While in Greece, I became revolted by orthodox Christianity, as I travelled from church to church and monastery to monastery all over the country with my fellow students. On the walls of some of the monasteries were ghastly images of "martyrs" being tortured in the most heinous manner, including being boiled in vats, cut into pieces and flayed alive. In fact, it was in these orthodox Christian monasteries that I first became acutely aware of the meaning of the word "flay," a concept that horrified me. Considering my past, I am surprised I didn't vomit at these Bosch-esque scenes, but they did leave a very bad impression of Christianity in my mind. I could not fathom that this vile scenario of human torment was the best that the all-powerful God could come up with. These horrendous images of humans being hideously tortured were what the fervent followers of Christianity were supposed to contemplate and be surrounded by on a daily basis. It was simply atrocious, and the fact was that most of the monks we encountered appeared to be quite demented.
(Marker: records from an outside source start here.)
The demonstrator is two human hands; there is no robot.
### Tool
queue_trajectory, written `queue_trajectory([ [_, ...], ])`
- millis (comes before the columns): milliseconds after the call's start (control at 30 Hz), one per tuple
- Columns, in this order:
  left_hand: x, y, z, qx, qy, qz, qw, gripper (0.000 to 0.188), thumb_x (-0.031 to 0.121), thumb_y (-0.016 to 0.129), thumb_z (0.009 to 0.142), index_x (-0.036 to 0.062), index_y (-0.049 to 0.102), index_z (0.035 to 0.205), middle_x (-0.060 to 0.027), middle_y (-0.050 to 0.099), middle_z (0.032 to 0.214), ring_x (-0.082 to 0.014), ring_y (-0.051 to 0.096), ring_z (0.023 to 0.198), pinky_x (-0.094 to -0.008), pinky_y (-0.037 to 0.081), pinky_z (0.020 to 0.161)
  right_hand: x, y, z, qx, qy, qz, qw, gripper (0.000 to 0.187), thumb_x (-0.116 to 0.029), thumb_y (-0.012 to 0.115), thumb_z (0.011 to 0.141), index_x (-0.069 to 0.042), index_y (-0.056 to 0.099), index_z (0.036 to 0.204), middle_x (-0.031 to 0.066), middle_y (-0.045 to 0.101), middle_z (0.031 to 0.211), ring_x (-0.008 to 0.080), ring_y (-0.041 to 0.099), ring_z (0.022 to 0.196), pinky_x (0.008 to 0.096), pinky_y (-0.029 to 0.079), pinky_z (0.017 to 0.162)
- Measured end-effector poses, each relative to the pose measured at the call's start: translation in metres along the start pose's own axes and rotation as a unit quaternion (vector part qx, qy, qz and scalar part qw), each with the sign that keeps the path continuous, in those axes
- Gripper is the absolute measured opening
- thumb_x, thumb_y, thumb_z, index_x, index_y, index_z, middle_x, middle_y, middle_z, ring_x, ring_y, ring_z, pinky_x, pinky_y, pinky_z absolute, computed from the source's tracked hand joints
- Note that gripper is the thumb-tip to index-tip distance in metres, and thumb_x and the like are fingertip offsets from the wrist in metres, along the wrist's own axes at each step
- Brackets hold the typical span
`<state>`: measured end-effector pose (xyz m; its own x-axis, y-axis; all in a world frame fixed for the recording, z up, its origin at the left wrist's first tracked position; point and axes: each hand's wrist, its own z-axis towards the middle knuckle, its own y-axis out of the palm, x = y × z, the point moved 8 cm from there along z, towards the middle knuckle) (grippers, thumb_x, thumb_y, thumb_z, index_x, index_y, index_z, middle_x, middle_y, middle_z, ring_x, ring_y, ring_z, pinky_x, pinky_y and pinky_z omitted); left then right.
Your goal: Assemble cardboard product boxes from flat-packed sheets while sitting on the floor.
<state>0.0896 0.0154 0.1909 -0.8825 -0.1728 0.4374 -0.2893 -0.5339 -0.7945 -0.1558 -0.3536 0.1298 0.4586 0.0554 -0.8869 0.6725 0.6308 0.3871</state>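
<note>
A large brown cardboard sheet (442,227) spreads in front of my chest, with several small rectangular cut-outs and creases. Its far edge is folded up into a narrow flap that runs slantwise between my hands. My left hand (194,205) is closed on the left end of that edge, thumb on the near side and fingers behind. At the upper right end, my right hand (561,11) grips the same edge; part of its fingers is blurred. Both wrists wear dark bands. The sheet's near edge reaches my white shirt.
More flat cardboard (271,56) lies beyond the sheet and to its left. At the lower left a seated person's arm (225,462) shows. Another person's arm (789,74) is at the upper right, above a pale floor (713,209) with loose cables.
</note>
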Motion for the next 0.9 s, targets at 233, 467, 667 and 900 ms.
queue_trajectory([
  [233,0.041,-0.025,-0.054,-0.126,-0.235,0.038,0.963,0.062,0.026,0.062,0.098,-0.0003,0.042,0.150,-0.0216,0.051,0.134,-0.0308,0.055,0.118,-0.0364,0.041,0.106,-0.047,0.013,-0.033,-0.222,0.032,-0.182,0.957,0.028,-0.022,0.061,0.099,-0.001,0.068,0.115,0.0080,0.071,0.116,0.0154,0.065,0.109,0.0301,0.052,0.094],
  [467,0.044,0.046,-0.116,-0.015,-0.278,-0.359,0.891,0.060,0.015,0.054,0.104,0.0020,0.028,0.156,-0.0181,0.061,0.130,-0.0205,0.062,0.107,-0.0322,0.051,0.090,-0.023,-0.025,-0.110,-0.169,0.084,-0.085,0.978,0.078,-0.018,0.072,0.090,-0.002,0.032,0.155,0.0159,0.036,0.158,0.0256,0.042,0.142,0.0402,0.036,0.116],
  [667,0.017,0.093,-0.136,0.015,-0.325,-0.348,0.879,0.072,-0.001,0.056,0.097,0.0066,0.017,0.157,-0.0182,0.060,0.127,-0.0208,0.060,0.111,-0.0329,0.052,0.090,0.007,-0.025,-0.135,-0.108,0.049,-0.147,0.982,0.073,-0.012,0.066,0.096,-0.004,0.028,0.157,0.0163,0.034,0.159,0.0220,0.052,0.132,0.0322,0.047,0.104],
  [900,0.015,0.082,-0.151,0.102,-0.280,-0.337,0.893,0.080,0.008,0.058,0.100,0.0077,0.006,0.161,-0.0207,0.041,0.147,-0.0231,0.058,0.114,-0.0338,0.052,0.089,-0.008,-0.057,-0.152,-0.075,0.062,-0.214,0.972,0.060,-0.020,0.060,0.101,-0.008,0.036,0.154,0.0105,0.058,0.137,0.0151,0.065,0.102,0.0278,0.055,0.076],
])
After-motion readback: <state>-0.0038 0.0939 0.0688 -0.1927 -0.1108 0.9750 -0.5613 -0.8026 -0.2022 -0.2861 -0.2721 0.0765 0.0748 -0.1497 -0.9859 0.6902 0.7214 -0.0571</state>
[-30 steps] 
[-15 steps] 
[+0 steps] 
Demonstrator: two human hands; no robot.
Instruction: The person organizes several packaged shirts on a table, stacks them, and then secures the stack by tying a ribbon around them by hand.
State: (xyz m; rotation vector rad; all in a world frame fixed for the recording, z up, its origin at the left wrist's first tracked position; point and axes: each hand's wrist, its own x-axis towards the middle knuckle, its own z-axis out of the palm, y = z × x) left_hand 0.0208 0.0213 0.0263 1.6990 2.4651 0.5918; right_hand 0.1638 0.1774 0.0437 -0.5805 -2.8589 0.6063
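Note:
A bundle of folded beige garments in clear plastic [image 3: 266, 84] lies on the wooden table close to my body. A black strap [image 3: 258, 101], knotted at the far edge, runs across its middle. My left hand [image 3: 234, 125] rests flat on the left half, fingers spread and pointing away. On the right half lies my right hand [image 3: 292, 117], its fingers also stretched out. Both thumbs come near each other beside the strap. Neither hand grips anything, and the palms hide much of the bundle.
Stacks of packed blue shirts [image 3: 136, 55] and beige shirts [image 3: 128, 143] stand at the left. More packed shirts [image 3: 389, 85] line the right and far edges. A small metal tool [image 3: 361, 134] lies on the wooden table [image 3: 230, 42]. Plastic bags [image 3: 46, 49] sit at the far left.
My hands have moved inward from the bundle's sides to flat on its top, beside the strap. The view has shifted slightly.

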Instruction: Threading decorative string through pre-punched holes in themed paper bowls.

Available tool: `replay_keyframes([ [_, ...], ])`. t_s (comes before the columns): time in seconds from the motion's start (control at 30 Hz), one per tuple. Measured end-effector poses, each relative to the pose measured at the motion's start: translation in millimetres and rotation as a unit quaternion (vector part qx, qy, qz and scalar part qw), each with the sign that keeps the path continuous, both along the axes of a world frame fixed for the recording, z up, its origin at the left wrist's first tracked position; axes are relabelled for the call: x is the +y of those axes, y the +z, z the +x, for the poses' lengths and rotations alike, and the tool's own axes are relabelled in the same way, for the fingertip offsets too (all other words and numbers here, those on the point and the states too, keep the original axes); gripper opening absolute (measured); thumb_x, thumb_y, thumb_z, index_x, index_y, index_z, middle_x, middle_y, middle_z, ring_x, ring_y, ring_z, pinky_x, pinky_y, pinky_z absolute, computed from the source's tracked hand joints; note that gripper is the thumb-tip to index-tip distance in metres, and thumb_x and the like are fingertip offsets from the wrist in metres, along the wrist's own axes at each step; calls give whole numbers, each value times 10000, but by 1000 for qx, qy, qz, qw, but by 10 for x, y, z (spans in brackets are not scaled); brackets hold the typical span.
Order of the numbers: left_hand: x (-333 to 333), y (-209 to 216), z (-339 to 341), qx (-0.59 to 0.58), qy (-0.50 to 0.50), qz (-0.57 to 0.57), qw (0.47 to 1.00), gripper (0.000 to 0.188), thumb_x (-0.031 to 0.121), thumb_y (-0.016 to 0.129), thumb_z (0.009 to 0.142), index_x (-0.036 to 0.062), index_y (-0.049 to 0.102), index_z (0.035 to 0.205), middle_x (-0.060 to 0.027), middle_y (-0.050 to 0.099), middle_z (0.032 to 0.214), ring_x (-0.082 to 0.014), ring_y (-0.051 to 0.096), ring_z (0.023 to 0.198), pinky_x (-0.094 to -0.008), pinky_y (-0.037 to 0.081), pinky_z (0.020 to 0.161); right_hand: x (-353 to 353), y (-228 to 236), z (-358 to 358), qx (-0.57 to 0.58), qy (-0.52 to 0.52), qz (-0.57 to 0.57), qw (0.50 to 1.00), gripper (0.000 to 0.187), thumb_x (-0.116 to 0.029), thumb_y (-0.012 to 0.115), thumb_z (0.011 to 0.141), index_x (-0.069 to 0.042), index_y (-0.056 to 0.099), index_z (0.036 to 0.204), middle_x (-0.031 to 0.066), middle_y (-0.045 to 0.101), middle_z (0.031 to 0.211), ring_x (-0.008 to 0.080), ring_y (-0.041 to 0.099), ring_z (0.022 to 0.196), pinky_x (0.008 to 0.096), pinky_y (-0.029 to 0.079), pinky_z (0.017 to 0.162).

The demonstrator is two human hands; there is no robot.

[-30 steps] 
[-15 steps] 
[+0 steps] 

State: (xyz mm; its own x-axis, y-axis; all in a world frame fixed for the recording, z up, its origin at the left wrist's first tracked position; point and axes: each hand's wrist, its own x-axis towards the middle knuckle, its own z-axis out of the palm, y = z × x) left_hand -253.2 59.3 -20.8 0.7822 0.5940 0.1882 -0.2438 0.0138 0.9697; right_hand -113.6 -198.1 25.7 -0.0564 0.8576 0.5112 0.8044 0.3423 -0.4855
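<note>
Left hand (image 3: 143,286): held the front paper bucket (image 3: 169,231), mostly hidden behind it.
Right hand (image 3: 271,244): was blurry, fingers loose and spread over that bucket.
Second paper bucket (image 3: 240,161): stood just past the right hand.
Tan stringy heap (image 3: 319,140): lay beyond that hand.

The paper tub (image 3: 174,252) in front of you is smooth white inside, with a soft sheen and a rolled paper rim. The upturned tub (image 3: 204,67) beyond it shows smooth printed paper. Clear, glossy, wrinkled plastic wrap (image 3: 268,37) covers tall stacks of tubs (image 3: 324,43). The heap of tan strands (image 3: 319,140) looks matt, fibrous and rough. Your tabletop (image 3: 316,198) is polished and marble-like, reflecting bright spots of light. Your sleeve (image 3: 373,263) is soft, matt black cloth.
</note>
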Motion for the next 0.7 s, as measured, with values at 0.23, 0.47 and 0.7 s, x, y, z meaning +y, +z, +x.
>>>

Much of Christianity is based on suffering, whether it's yours or Jesus's. In reality, the faith revolves around Jesus being tortured to death "for our sins." Within Christianity, humans are depicted as born-in-sin pieces of garbage, while God, His Son and the Holy Ghost are glorious and perfect. In Catholicism, there are a few others who deserve honor and reverence, such as the Virgin Mary, Joseph and many saints. Other than that, you are out of luck in trying to garner respect for yourself.

It slowly but surely struck me over a period of some years, which included my "conversion" to born-again Christianity in my mid twenties while I was living in Manhattan, that Christianity was not a very pleasant ideology or experience. There was the constant guilt for just being a human - I got a big dose of this torment during my brief wearing of the born-again hairshirt. During that time, which only lasted a couple of months until I was blasted into a decades-long passionate examination of all religious ideologies and concepts that came my way, I found myself becoming insane from reading the New Testament. Ingersoll was correct when he said, "If a man would follow, today, the teachings of the Old Testament, he would be a criminal. If he would follow strictly the teachings of the New, he would be insane." To this day whenever I read the New Testament, I begin to feel ill. I am certain that the book has the same effect on others, as this madness is manifested all around us on a daily basis.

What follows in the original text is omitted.